Taskflows in Informatica Cloud define the execution sequence of the tasks. To create a taskflow, you must first create the tasks and then add them to a taskflow.
A taskflow is analogous to a Workflow in Informatica Powercenter.
There are two different types of taskflows that are supported in Informatica Cloud.
A taskflow controls the execution sequence of Data Integration tasks like mapping configuration task or a synchronization task based on the output of the previous task. It allows you to run tasks in parallel, use advance decision making criteria, time tasks, perform other advanced orchestrations and recovery options.
A Linear taskflow is a simplified version of the taskflow. A Linear taskflow groups multiple Data Integration tasks and run them serially in the specified order.
If a task defined in linear taskflow gets failed, you need to restart the entire taskflow. However, a taskflow allows you to either restart from failed task or skip it and continue when a task fails.
2. Taskflow Steps
Use taskflow steps to add and orchestrate data integration tasks. You can add different types of steps to a taskflow. To add a step to a taskflow, drag a step from the palette on the left into canvas.

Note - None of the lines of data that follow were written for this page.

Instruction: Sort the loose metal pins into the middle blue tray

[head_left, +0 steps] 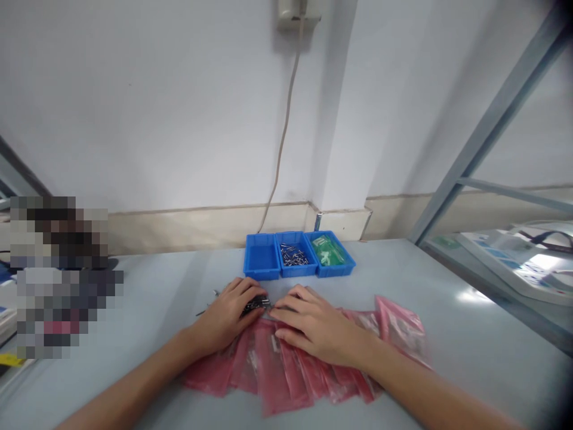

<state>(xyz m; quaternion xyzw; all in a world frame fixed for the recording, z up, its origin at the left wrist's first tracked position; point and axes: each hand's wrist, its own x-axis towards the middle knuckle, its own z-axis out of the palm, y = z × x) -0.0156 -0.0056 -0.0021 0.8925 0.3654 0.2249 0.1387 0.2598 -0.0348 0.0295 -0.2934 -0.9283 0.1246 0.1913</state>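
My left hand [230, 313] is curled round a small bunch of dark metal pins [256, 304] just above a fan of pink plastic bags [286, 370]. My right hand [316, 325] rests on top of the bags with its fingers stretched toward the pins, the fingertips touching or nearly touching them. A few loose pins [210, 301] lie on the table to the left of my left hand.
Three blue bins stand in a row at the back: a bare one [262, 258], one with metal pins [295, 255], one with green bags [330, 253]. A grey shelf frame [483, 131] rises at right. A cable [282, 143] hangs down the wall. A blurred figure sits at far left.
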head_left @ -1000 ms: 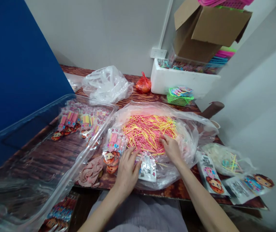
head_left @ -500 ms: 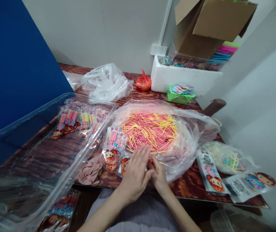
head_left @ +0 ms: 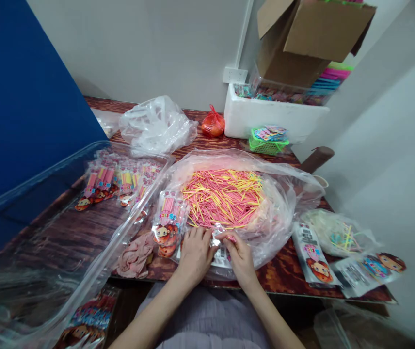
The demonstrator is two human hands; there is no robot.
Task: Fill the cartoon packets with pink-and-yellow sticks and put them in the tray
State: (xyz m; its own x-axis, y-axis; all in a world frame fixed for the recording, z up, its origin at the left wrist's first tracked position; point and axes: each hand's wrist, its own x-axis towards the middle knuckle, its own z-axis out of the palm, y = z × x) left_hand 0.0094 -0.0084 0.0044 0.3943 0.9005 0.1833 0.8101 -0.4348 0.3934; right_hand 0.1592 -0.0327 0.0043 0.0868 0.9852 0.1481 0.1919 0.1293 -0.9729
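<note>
Low at the front edge of the table, a small silvery packet (head_left: 220, 257) lies between my hands, its printed back partly showing. My left hand (head_left: 196, 254) grips its left side, with thumb and fingers closed. The right side is pinched by my right hand (head_left: 239, 258) near the top edge. Just beyond is a clear plastic bag (head_left: 283, 228), spread open around a heap of thin pink and yellow sticks (head_left: 224, 198). To the left of my left hand, several filled stick packets (head_left: 169, 220) with a cartoon face are stacked.
A large clear tub (head_left: 65, 203) on the left holds more filled packets. A pink cloth (head_left: 135, 256) lies beside it. On the right are flat packets (head_left: 314, 257) and a small bag of sticks (head_left: 338, 232). Behind stand a green basket (head_left: 269, 147), foam box (head_left: 273, 116) and red bag (head_left: 213, 123).
My hands were pressed together over the packet; now they are apart, one on each side, and the packet shows between them. The view has shifted slightly.
</note>
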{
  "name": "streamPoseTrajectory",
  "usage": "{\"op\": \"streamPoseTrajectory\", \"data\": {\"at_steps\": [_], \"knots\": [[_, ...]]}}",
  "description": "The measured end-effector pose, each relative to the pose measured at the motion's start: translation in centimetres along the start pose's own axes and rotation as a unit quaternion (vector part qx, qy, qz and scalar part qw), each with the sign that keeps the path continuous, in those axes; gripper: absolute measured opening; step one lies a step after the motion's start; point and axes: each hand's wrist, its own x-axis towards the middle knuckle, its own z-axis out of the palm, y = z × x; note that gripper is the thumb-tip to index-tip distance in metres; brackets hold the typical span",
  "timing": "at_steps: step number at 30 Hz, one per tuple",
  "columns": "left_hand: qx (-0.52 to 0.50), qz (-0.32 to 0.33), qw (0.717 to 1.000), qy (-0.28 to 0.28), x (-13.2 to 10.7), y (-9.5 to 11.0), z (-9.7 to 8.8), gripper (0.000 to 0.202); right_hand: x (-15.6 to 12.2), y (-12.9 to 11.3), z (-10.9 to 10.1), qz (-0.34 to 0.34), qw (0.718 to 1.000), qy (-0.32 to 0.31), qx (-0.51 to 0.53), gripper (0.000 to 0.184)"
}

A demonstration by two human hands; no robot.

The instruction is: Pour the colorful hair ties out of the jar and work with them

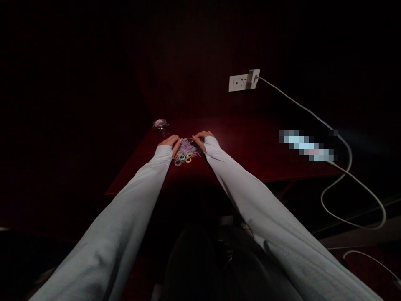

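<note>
Small pastel elastic bands lie in a loose pile (189, 146) on the dark red table, mostly lilac and pink. Several thicker rings, like small hair ties, rest at its near side, among them a yellow one (188, 158) and a teal one (182, 157). My left hand (171, 141) is at the pile's left edge, its fingers pinched together. On the right edge my right hand (202, 137) is also closed, thumb and fingertips pointing inward. Something thin and greenish shows between the two sets of fingertips, too small to name. What either hand pinches cannot be made out.
A clear jar (161, 126) with something pink at its top stands behind my left hand. On the wall, a white socket (238, 82) holds a charger; its cable (308, 109) loops down on the right past a blurred-out device (308, 145) on the table (247, 161).
</note>
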Motion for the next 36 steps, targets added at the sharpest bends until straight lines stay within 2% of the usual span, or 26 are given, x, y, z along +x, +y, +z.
{"op": "streamPoseTrajectory", "data": {"at_steps": [5,9,15,19,24,30,36], "knots": [[0.003,0.001,1.000,-0.005,0.0,-0.1,0.1,0.047,-0.6,0.6,-1.6,0.113,0.986,0.092,-0.083,0.034],[0.005,0.007,1.000,-0.002,-0.1,-0.3,0.2,0.045,-0.8,1.0,-2.4,0.143,0.976,0.111,-0.122,0.035],[0.016,0.002,1.000,0.001,-0.3,-0.5,0.3,0.042,-0.8,1.0,-2.9,0.200,0.959,0.098,-0.174,0.034],[0.018,-0.002,1.000,-0.016,-0.2,-0.5,0.2,0.040,-0.7,1.0,-3.0,0.222,0.953,0.090,-0.184,0.031],[0.018,0.001,1.000,-0.008,-0.1,-0.5,0.2,0.039,-0.8,0.9,-2.9,0.232,0.951,0.074,-0.192,0.030],[0.010,0.007,0.999,-0.036,-0.1,-0.3,-0.2,0.037,-0.9,0.5,-3.3,0.251,0.946,0.048,-0.197,0.031],[0.006,0.004,0.999,-0.031,-0.1,-0.2,-0.2,0.037,-1.1,0.1,-3.6,0.252,0.948,0.036,-0.191,0.030]]}}
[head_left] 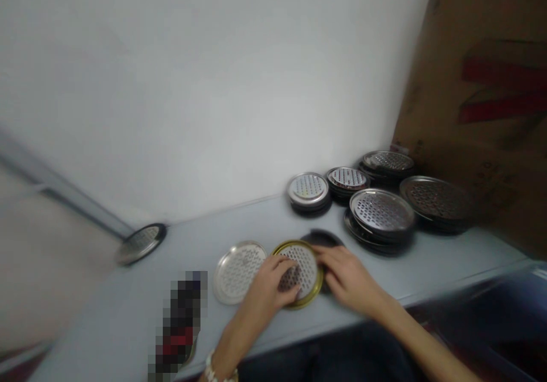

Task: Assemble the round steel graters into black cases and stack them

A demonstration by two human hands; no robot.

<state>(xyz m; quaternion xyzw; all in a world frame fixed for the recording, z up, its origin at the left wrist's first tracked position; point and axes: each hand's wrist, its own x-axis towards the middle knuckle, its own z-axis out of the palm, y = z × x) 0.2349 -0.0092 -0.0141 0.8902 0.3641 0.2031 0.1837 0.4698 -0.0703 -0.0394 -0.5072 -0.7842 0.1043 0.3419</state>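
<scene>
- Gold-rimmed round perforated metal disc (305,262) lies flat on a pale grey counter (128,325), between both hands.
- Left hand (269,285) covers its left part, right hand (348,276) touches its right rim; hands apart, grip unclear.
- Dark round disc (320,237) sits just beyond the right hand.
- Silver perforated disc (237,272) lies just left of the left hand.
- Stacks of perforated metal discs (380,214) stand farther beyond the right hand.
</scene>
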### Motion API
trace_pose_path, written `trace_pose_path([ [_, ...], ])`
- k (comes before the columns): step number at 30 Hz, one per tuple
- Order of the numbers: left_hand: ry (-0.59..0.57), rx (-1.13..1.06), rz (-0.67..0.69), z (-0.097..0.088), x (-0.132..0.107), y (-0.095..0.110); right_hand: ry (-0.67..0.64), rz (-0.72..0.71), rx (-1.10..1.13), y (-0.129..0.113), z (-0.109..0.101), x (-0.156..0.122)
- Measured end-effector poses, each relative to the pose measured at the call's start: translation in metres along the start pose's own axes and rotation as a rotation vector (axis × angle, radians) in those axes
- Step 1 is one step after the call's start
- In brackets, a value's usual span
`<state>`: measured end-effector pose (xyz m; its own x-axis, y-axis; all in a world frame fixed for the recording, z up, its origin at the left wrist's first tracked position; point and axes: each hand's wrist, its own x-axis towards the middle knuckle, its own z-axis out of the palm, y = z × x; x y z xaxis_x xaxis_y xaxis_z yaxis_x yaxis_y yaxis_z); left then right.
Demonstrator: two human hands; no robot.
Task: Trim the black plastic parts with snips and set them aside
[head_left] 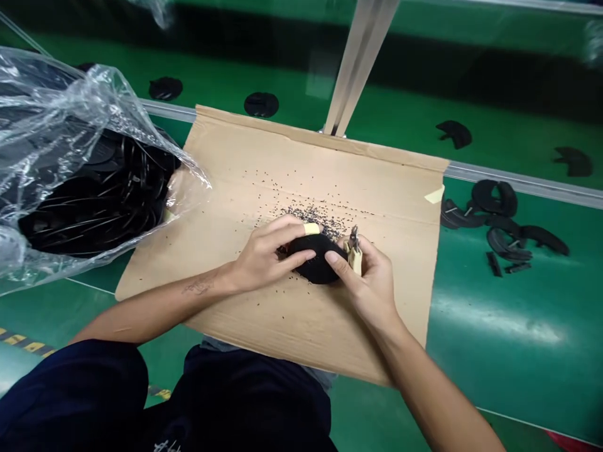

Taskflow steps are analogous to mapping transformations. Each step has its own properties and functionalities.
You can add the following steps to a taskflow:
Assignment step is used to set a value for a field. A field is a data holder that carries data around a taskflow. You can use input fields and temporary fields to set a value for a field.
Input fields provide input when you run the taskflow. The taskflow uses temporary fields internally to handle data.
Assignment step is analogous to Expression transformation.
2.2 Data Task
Data Task step is used to add a mapping task, synchronization task, or PowerCenter task to a taskflow. You can configure how the taskflow handles errors and warnings, perform actions based on a schedule, and override runtime parameters.
2.3 Notification Task
Notification Task step is used to send a notification to specified recipients.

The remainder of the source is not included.